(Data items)
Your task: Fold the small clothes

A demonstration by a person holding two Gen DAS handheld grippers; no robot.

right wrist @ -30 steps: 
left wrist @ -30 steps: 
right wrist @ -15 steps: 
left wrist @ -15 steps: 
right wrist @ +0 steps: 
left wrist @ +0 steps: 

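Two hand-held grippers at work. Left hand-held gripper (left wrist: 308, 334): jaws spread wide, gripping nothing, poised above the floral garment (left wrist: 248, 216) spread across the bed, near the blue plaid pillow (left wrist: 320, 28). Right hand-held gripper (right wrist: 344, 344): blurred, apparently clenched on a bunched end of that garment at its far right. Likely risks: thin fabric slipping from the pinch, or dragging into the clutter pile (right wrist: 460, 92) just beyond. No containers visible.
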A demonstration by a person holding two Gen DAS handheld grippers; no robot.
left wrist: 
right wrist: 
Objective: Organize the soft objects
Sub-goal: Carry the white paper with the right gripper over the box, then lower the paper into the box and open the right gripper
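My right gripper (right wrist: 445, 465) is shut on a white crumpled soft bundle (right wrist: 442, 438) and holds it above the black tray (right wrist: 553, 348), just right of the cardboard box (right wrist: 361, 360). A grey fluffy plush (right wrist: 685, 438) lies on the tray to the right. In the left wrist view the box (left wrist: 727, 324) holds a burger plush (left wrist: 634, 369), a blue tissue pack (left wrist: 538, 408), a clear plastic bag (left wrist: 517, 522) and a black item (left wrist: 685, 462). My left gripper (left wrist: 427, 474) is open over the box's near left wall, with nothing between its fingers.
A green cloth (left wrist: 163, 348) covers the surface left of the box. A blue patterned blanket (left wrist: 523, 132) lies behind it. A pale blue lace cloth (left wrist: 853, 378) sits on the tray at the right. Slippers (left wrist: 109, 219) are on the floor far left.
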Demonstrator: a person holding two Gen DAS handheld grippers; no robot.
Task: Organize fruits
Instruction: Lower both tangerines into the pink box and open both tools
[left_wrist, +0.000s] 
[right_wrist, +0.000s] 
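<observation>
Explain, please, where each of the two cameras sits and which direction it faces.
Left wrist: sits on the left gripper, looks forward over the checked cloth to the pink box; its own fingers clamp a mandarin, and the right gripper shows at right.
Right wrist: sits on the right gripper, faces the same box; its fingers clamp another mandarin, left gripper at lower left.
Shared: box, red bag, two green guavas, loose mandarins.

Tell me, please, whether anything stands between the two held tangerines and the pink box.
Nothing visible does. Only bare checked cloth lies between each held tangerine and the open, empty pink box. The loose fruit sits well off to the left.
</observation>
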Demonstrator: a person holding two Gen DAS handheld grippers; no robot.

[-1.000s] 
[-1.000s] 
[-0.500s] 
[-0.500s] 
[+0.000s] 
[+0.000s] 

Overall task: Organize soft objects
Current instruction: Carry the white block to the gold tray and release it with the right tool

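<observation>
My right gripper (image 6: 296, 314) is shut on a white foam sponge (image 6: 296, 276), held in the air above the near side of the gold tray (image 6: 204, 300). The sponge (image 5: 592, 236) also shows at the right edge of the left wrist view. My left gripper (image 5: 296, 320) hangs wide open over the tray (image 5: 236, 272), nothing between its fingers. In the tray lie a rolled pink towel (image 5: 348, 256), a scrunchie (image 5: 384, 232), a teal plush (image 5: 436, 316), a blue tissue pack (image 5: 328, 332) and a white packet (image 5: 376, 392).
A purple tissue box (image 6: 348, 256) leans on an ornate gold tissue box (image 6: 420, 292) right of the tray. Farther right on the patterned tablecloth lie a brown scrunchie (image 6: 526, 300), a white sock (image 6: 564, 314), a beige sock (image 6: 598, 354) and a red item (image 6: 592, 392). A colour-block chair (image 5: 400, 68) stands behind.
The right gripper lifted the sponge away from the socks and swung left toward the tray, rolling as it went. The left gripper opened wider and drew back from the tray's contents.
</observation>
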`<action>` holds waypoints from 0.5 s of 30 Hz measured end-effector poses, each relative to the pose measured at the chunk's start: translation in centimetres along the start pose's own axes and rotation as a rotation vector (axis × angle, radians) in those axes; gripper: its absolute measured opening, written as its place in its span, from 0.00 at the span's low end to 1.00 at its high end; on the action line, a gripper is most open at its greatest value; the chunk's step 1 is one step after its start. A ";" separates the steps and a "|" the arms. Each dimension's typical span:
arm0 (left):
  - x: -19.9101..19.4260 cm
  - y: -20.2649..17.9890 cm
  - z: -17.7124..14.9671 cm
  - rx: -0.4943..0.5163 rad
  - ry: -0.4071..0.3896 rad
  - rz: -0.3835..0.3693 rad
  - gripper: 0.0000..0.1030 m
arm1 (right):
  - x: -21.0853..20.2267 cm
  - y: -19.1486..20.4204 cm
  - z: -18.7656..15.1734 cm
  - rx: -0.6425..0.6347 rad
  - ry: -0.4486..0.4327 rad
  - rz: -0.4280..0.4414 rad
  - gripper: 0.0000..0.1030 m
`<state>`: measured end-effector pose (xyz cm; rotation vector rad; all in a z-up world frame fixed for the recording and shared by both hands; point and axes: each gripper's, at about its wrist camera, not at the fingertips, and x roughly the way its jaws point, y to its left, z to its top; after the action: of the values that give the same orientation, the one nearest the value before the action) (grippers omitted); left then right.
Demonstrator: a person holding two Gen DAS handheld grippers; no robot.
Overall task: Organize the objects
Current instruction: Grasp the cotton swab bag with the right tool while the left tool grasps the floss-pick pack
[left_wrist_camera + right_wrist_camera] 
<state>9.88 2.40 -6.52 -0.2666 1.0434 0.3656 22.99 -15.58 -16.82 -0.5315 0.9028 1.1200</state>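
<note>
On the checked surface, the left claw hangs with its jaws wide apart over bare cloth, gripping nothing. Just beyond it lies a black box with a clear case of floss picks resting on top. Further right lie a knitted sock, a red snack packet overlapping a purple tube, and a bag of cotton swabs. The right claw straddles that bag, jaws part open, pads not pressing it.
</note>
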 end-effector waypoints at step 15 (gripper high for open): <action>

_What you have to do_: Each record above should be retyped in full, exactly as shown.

_Answer to this problem_:
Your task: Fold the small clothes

A demonstration by a person holding two Gen DAS handheld grippers; no robot.

right wrist @ -30 steps: 
left wrist @ -30 steps: 
right wrist @ -15 steps: 
left wrist @ -15 steps: 
right wrist @ +0 steps: 
left wrist @ +0 steps: 

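Two hand-held grippers at work. Left hand-held gripper (left wrist: 308, 334): jaws spread wide, gripping nothing, poised above the floral garment (left wrist: 248, 216) spread across the bed, near the blue plaid pillow (left wrist: 320, 28). Right hand-held gripper (right wrist: 344, 344): blurred, apparently clenched on a bunched end of that garment at its far right. Likely risks: thin fabric slipping from the pinch, or dragging into the clutter pile (right wrist: 460, 92) just beyond. No containers visible.
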A demonstration by a person holding two Gen DAS handheld grippers; no robot.
left wrist: 
right wrist: 
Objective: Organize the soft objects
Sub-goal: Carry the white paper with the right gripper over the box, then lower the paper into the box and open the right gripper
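My right gripper (right wrist: 445, 465) is shut on a white crumpled soft bundle (right wrist: 442, 438) and holds it above the black tray (right wrist: 553, 348), just right of the cardboard box (right wrist: 361, 360). A grey fluffy plush (right wrist: 685, 438) lies on the tray to the right. In the left wrist view the box (left wrist: 727, 324) holds a burger plush (left wrist: 634, 369), a blue tissue pack (left wrist: 538, 408), a clear plastic bag (left wrist: 517, 522) and a black item (left wrist: 685, 462). My left gripper (left wrist: 427, 474) is open over the box's near left wall, with nothing between its fingers.
A green cloth (left wrist: 163, 348) covers the surface left of the box. A blue patterned blanket (left wrist: 523, 132) lies behind it. A pale blue lace cloth (left wrist: 853, 378) sits on the tray at the right. Slippers (left wrist: 109, 219) are on the floor far left.
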Demonstrator: a person holding two Gen DAS handheld grippers; no robot.
Task: Organize fruits
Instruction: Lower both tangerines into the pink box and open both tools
[left_wrist, +0.000s] 
[right_wrist, +0.000s] 
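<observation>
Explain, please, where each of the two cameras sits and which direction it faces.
Left wrist: sits on the left gripper, looks forward over the checked cloth to the pink box; its own fingers clamp a mandarin, and the right gripper shows at right.
Right wrist: sits on the right gripper, faces the same box; its fingers clamp another mandarin, left gripper at lower left.
Shared: box, red bag, two green guavas, loose mandarins.

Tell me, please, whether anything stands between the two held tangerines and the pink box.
Nothing visible does. Only bare checked cloth lies between each held tangerine and the open, empty pink box. The loose fruit sits well off to the left.
</observation>
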Demonstrator: a person holding two Gen DAS handheld grippers; no robot.

[-1.000s] 
[-1.000s] 
[-0.500s] 
[-0.500s] 
[+0.000s] 
[+0.000s] 

Overall task: Organize soft objects
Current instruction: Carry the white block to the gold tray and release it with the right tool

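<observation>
My right gripper (image 6: 296, 314) is shut on a white foam sponge (image 6: 296, 276), held in the air above the near side of the gold tray (image 6: 204, 300). The sponge (image 5: 592, 236) also shows at the right edge of the left wrist view. My left gripper (image 5: 296, 320) hangs wide open over the tray (image 5: 236, 272), nothing between its fingers. In the tray lie a rolled pink towel (image 5: 348, 256), a scrunchie (image 5: 384, 232), a teal plush (image 5: 436, 316), a blue tissue pack (image 5: 328, 332) and a white packet (image 5: 376, 392).
A purple tissue box (image 6: 348, 256) leans on an ornate gold tissue box (image 6: 420, 292) right of the tray. Farther right on the patterned tablecloth lie a brown scrunchie (image 6: 526, 300), a white sock (image 6: 564, 314), a beige sock (image 6: 598, 354) and a red item (image 6: 592, 392). A colour-block chair (image 5: 400, 68) stands behind.
The right gripper lifted the sponge away from the socks and swung left toward the tray, rolling as it went. The left gripper opened wider and drew back from the tray's contents.
</observation>
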`<action>` holds waypoints from 0.5 s of 30 Hz measured end-effector poses, each relative to the pose measured at the chunk's start: translation in centimetres along the start pose's own axes and rotation as a rotation vector (axis × angle, radians) in those axes; gripper: its absolute measured opening, written as its place in its span, from 0.00 at the span's low end to 1.00 at its high end; on the action line, a gripper is most open at its greatest value; the chunk's step 1 is one step after its start. A ";" separates the steps and a "|" the arms. Each dimension's typical span:
arm0 (left):
  - x: -19.9101..19.4260 cm
  - y: -20.2649..17.9890 cm
  - z: -17.7124..14.9671 cm
  - rx: -0.4943..0.5163 rad
  - ry: -0.4071..0.3896 rad
  - rz: -0.3835..0.3693 rad
  - gripper: 0.0000..0.1030 m
arm1 (right):
  - x: -21.0853..20.2267 cm
  - y: -19.1486..20.4204 cm
  - z: -18.7656..15.1734 cm
  - rx: -0.6425..0.6347 rad
  - ry: -0.4486..0.4327 rad
  - rz: -0.4280..0.4414 rad
  - gripper: 0.0000..0.1030 m
`<state>`: measured end-effector pose (xyz cm; rotation vector rad; all in a z-up world frame fixed for the recording and shared by both hands; point and axes: each gripper's, at about its wrist camera, not at the fingertips, and x roughly the way its jaws point, y to its left, z to its top; after the action: of the values that give the same orientation, the one nearest the value before the action) (grippers omitted); left then right.
Demonstrator: a person holding two Gen DAS handheld grippers; no robot.
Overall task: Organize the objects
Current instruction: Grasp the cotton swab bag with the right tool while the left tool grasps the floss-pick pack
[left_wrist_camera + right_wrist_camera] 
<state>9.88 2.40 -6.52 -0.2666 1.0434 0.3656 22.99 -15.58 -16.82 -0.5315 0.9028 1.1200</state>
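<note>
On the checked surface, the left claw hangs with its jaws wide apart over bare cloth, gripping nothing. Just beyond it lies a black box with a clear case of floss picks resting on top. Further right lie a knitted sock, a red snack packet overlapping a purple tube, and a bag of cotton swabs. The right claw straddles that bag, jaws part open, pads not pressing it.
</note>
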 end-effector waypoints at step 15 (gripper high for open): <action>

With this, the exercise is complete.